Aptera appears to have paid some attention to the history of VW’s cancellation of the GX3. In that case, the company’s internal lawyers had the product scrapped, citing liability concerns. The GX3 was open-topped, and the exposed driver, they said, would be too likely to be injured.

Aptera’s design is fully-enclosed with reinforced roof and doors, protecting passengers in the event of a roll-over. It has a crash-tested front end with airbags for frontal collisions.

Assuming Aptera makes it past the concerns of lawyers and government officials, it still needs to convince consumers.
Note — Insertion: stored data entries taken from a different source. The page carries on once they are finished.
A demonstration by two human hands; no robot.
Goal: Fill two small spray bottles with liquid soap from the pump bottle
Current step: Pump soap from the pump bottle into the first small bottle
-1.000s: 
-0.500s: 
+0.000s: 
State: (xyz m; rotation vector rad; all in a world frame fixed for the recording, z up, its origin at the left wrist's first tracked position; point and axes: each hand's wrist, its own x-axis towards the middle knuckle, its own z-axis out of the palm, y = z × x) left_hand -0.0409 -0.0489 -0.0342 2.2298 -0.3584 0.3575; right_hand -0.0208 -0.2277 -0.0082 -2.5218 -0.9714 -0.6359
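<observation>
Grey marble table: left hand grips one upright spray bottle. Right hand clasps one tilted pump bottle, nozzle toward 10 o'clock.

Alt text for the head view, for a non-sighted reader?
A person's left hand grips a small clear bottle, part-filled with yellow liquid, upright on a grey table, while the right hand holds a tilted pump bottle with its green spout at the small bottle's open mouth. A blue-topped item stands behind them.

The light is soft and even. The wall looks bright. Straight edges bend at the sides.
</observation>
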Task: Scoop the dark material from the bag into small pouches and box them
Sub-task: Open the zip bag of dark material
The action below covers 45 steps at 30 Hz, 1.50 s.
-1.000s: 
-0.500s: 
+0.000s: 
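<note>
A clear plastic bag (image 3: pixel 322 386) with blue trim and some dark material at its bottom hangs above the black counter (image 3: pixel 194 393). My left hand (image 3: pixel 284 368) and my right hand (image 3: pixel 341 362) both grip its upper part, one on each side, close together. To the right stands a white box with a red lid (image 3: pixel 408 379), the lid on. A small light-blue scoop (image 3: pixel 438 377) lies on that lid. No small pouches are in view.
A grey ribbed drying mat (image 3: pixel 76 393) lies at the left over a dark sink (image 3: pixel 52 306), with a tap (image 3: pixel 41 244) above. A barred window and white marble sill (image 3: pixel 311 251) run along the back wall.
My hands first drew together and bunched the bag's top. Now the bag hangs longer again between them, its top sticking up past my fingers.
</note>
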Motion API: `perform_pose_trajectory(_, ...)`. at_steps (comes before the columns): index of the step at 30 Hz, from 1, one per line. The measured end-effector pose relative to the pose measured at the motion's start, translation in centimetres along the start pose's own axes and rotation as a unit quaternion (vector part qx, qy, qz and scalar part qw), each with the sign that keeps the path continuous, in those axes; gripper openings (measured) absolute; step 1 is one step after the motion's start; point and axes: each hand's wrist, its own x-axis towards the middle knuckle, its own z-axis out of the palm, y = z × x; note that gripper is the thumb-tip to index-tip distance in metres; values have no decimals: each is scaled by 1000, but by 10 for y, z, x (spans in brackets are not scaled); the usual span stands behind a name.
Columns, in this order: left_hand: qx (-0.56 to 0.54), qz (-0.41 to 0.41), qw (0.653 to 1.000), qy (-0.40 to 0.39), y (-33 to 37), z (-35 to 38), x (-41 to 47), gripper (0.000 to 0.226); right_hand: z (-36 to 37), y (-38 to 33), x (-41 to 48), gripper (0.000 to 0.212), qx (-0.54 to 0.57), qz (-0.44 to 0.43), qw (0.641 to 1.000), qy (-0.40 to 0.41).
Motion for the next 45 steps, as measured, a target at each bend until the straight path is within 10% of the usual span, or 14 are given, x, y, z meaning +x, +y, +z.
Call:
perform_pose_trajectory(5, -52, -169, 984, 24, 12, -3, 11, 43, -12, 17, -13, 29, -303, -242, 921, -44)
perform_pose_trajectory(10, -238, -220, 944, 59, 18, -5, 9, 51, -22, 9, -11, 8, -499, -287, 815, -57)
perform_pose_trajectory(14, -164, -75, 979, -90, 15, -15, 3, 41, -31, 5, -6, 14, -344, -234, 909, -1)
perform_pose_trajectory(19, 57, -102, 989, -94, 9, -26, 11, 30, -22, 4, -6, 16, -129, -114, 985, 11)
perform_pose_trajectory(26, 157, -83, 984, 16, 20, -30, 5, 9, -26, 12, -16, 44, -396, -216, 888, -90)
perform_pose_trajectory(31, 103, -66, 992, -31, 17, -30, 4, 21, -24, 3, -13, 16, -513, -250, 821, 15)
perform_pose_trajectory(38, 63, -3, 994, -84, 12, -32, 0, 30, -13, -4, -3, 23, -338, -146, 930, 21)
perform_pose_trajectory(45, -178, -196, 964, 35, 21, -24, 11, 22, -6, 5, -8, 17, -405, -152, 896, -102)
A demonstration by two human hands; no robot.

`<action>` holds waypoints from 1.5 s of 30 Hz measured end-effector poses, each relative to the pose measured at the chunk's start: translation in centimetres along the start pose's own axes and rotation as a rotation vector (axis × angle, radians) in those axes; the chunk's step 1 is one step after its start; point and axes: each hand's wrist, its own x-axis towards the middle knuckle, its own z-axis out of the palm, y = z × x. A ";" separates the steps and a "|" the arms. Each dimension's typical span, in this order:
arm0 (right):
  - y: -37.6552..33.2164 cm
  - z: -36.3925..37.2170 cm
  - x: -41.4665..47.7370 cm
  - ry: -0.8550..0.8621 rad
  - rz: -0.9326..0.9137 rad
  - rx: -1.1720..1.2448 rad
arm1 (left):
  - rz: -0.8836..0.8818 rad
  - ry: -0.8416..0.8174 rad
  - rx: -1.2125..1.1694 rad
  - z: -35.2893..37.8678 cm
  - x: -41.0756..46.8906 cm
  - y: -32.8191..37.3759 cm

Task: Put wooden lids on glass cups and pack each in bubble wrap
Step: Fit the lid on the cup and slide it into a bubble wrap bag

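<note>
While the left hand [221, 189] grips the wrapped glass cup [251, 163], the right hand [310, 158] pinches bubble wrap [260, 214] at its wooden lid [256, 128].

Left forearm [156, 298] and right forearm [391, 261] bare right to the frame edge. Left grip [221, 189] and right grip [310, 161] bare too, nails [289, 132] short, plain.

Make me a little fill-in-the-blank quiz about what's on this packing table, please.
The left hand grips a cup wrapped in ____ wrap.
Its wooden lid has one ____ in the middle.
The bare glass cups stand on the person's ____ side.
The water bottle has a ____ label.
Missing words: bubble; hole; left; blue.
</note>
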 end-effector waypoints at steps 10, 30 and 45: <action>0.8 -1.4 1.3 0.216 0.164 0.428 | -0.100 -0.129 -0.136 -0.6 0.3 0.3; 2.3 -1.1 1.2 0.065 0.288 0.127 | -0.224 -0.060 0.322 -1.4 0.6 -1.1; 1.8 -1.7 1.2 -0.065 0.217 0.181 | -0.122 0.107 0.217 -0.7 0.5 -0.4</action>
Three-wheeled vehicles sound like a concept from 1950s science fiction, and the car’s odd body design, in our view, harks back to the same lost era. To a consumer base that’s been buying four-wheeled vehicles for several decades now, the idea of a three-wheeled car will seem outlandish.

And that’s just the tip of the iceberg when it comes to Aptera’s challenges. Commercializing any electric or hybrid car comes with its own set of issues. For a more in-depth commentary on the market, including pricing and branding, read VentureBeat posts on the thoughts of Darryl Siry and Vinod Khosla.

Of course, we could be wrong in being skeptical. At its price, the Aptera is a steal, compared to Tesla’s $100,000 Roadster. And Aptera says it already has 400 pre-orders, without having done any advertising to this point.

Aptera’s Typ-1 will come in two models: the $26,900 all-electric Typ-1e, with a range of 120 miles, and the $29,900 Typ-1h, a hybrid gas/electric vehicle the company says will travel 600 miles. The company hasn’t announced a firm delivery date yet for 2008 but is accepting deposits on vehicles.